Two years ago, when my restaurant was vandalized with a white supremacist slogan, I decided not to press charges. Instead, I told my customers and friends that whomever was responsible was welcome to come in for a meal and ask me any questions he or she might have about my experience as a Syrian refugee.
Back home in Syria, I was raised to be understanding of others, and it’s how I’m raising my children here in America. Yet as we celebrate World Refugee Day this week, the U.S. has dramatically reduced the number of refugees permitted to enter to the lowest number since President Ronald Reagan signed the Refugee Act nearly four decades ago. And because of the current administration’s travel ban, no Syrian refugees are allowed to enter the country right now.
This saddens me because I know how much refugees can benefit America. Refugees in the U.S. earn about $77.2 billion a year and pay $20.9 billion in taxes, according to the bipartisan non profit New American Economy, and 13% of us are entrepreneurs. Here in Knoxville, I own two falafel restaurants, serve roughly 4,000 people a week and employ nearly 30 people. Some of my employees are refugees like myself, but I also hire U.S.-born Tennesseans, including ex-cons, recovering drug addicts and women who have survived domestic violence. We’re planning to open two more stores within the next year and increase our employee base to 50 or more.
All of this was possible because the United States welcomed me and my family when we were most in need. I grew up in the capital of Damascus to a father who was an employee in the city’s agriculture department and a mother who stayed home to raise us. My four siblings and I enjoyed a quiet, middle-class upbringing, and we were heartbroken when violence and war broke out in our beloved country.
In 2010, I was working in public relations for a Kia dealership, but because I’d been a critic of the government, the secret police questioned me and held me in captivity. When I was finally released, I knew it was no longer safe for me to remain in Syria. I applied for asylum in the U.S. and started my new life as a refugee. As hard as it’s been, I believe it was the right decision. Many people I knew in Syria are now missing or dead.
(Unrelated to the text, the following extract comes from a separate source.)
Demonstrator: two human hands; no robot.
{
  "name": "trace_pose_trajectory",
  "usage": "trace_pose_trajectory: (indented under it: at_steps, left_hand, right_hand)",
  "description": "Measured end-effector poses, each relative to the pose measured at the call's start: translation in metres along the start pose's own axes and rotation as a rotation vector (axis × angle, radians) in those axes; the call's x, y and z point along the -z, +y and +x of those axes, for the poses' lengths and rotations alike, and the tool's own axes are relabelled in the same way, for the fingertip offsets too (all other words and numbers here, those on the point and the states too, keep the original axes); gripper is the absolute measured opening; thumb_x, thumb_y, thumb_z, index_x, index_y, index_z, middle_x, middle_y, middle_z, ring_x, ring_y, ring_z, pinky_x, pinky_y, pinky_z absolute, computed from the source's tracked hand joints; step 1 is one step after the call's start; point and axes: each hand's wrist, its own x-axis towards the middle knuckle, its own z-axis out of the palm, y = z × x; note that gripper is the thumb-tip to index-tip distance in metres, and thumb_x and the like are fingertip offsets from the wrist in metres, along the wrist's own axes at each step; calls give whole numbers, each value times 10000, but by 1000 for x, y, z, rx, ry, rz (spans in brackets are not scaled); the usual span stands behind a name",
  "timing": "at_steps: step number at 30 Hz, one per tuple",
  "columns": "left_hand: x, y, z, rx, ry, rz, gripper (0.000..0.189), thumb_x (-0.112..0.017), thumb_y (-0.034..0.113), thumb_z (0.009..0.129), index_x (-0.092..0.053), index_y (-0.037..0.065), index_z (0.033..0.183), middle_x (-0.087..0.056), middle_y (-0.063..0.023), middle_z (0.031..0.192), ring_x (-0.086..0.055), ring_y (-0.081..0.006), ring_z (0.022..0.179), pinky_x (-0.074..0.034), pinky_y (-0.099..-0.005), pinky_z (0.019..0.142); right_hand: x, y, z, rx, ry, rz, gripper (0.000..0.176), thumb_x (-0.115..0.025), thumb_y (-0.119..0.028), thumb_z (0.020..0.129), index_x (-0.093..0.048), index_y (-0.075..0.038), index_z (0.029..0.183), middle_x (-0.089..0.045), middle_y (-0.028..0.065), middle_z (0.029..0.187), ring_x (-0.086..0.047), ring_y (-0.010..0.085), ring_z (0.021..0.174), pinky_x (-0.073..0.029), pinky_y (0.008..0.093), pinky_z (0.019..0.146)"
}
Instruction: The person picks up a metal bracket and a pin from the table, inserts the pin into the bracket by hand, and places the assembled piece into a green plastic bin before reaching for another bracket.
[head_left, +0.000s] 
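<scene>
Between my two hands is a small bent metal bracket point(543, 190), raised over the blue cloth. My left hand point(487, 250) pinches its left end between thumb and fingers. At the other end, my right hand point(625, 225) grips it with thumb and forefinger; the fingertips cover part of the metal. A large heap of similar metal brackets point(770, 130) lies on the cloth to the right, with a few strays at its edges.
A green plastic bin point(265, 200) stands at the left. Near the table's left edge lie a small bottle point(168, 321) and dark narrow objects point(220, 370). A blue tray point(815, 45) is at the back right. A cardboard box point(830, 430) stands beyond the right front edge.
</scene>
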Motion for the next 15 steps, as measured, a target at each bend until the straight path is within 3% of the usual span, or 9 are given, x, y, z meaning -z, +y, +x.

When I arrived in the U.S., I rented a studio for $300 a month, but air leaked through the windows and my first winter was painfully cold. I didn’t speak English and struggled to find a job, even though I had papers to work legally. I was determined to be self-sufficient, so I asked a local mosque if I could sell sandwiches outside after services. I was amazed at the reception – I couldn’t make sandwiches fast enough. In 2014, I opened Yassin’s Falafel House with two plastic tables, a credit card machine and a gallon of water. We didn’t even have a kitchen at first. But business has grown ever since.
Along the way, I met my wife, a Palestinian immigrant. We’re proud to be part of this country and build a future for our two children here. I want to teach them the importance of hard work and giving back. In 2016 when a fire tore through Gatlinburg, I spent a long night distributing water and food to victims. It was the least I could do. This country and community welcomed me, and I want to pay it forward however I can. I was humbled to win the Knoxville Rotary Club’s Peace Award last year, and honored to give the $1,000 prize to the local nonprofit, the Seeds of Abraham, which builds understanding between different faiths.
I hope all of this demonstrates that there is no reason to fear newcomers like myself. We care deeply about America and lifting up our communities. My father and sisters are still in Syria and I worry every day about the dangers they face. I know they would thrive in the U.S. and I hope to welcome them one day.
In truth, I know the person who vandalized our sign is part of a tiny minority. My customers are kind and welcoming. They are the America I know. They believe in my motto: “When you break bread, you break hate.” And if you still aren’t sure you agree, come by for a falafel and good conversation sometime.
Yassin Terou is the owner of Yassin’s Falafel House in Knoxville.